● **EXERCISE AIM**
Among the records, which lines hold the word "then"? Pick them out.

● **SOURCE RECORDS**
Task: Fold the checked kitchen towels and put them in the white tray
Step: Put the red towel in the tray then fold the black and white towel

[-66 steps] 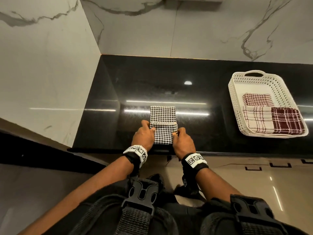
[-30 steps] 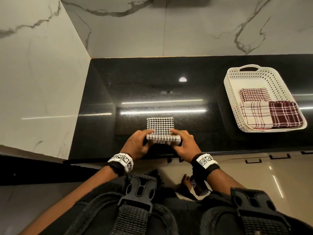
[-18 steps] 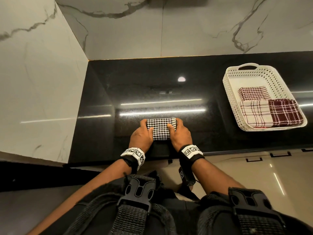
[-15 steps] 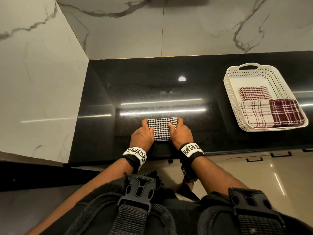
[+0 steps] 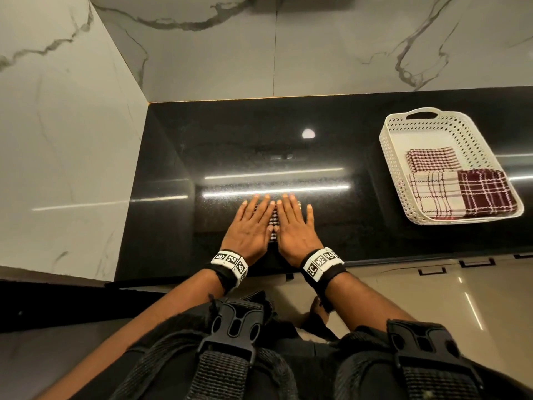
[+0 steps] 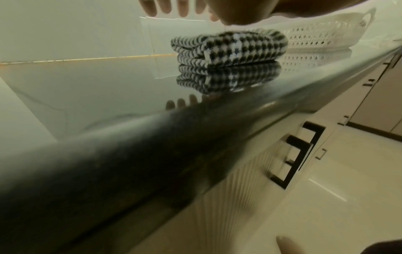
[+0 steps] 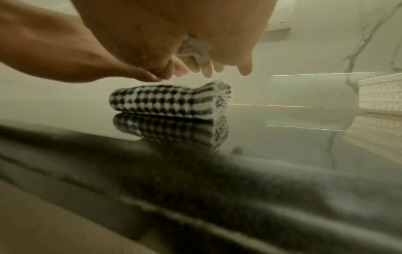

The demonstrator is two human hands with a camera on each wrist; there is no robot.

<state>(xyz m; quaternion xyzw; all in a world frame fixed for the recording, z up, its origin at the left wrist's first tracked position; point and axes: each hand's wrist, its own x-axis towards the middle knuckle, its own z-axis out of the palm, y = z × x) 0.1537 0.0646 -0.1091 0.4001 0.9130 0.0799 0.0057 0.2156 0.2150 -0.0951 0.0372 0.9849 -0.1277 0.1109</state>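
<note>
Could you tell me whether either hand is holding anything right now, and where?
Nothing is gripped: both the left hand and right hand lie flat over the folded towel.

The folded towel (image 6: 230, 48) is black-and-white houndstooth check. The counter (image 5: 259, 145) is glossy speckled black; the walls (image 5: 331, 47) are pale marble with grey veins. The tray (image 5: 389, 157) is white and perforated, holding a maroon-and-white check towel (image 5: 429, 160), a cream towel with maroon lines (image 5: 432, 194) and a maroon towel with white lines (image 5: 484, 192).

We see a glossy black countertop (image 5: 259, 151). Directly on it lie a folded black-and-white checked towel (image 6: 230, 47) near its front edge and a white perforated tray (image 5: 395, 171) far right.
</note>
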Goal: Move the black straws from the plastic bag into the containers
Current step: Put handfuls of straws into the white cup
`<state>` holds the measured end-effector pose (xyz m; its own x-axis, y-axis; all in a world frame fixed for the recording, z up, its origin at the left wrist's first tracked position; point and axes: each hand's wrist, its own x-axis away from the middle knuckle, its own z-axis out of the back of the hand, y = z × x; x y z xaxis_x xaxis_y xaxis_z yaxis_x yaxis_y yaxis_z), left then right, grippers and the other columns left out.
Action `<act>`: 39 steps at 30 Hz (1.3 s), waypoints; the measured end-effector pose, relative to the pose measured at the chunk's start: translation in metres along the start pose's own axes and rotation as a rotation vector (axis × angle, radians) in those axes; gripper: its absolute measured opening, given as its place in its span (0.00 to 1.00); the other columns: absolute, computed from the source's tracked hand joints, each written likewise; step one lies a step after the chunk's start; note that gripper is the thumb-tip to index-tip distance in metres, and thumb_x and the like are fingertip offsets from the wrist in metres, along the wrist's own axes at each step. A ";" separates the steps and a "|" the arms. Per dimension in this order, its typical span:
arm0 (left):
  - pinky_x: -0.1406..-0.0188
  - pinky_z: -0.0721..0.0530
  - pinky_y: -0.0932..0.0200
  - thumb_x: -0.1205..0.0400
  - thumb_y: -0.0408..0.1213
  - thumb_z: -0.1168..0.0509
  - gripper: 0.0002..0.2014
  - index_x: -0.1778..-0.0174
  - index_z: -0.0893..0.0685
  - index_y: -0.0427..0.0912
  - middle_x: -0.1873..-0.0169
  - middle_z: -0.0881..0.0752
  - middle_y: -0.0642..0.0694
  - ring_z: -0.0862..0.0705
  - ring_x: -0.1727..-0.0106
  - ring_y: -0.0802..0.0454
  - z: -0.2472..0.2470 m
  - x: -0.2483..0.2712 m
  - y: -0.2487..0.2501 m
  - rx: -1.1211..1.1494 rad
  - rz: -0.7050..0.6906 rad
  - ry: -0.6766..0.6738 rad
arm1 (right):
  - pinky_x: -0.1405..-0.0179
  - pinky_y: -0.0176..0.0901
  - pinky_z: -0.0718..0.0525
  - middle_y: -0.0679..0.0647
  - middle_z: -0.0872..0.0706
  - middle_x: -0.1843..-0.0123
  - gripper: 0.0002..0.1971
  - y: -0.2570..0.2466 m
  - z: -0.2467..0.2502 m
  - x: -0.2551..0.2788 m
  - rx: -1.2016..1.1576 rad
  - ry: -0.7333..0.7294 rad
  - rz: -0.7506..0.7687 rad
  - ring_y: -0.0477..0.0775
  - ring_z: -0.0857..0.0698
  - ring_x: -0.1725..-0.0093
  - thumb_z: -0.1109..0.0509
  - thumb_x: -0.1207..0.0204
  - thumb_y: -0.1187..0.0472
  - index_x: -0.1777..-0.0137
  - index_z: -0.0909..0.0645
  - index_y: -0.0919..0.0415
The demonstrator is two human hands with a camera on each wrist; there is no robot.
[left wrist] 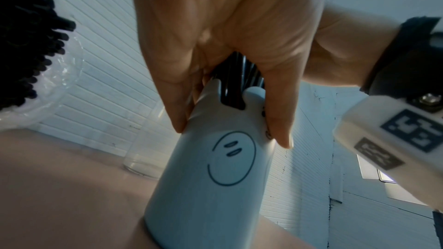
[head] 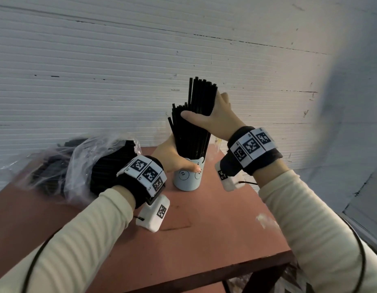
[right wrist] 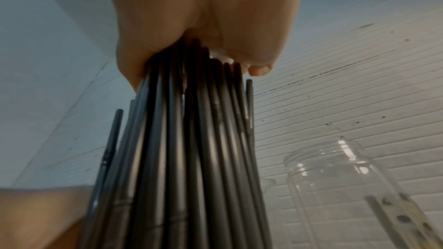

● **THE ANSWER**
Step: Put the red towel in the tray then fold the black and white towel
`<state>` holds the measured end-effector pose (xyz m; its own x-axis, y-axis; all in a world frame fixed for the recording, z up, its origin at the left wrist's first tracked position; point and axes: each hand's wrist, its own x-axis away from the middle knuckle, its own z-axis out of the back of the hand, y = z × x; x y z xaxis_x xaxis_y xaxis_z yaxis_x yaxis_y yaxis_z), left then right, grippers and the other columns left out.

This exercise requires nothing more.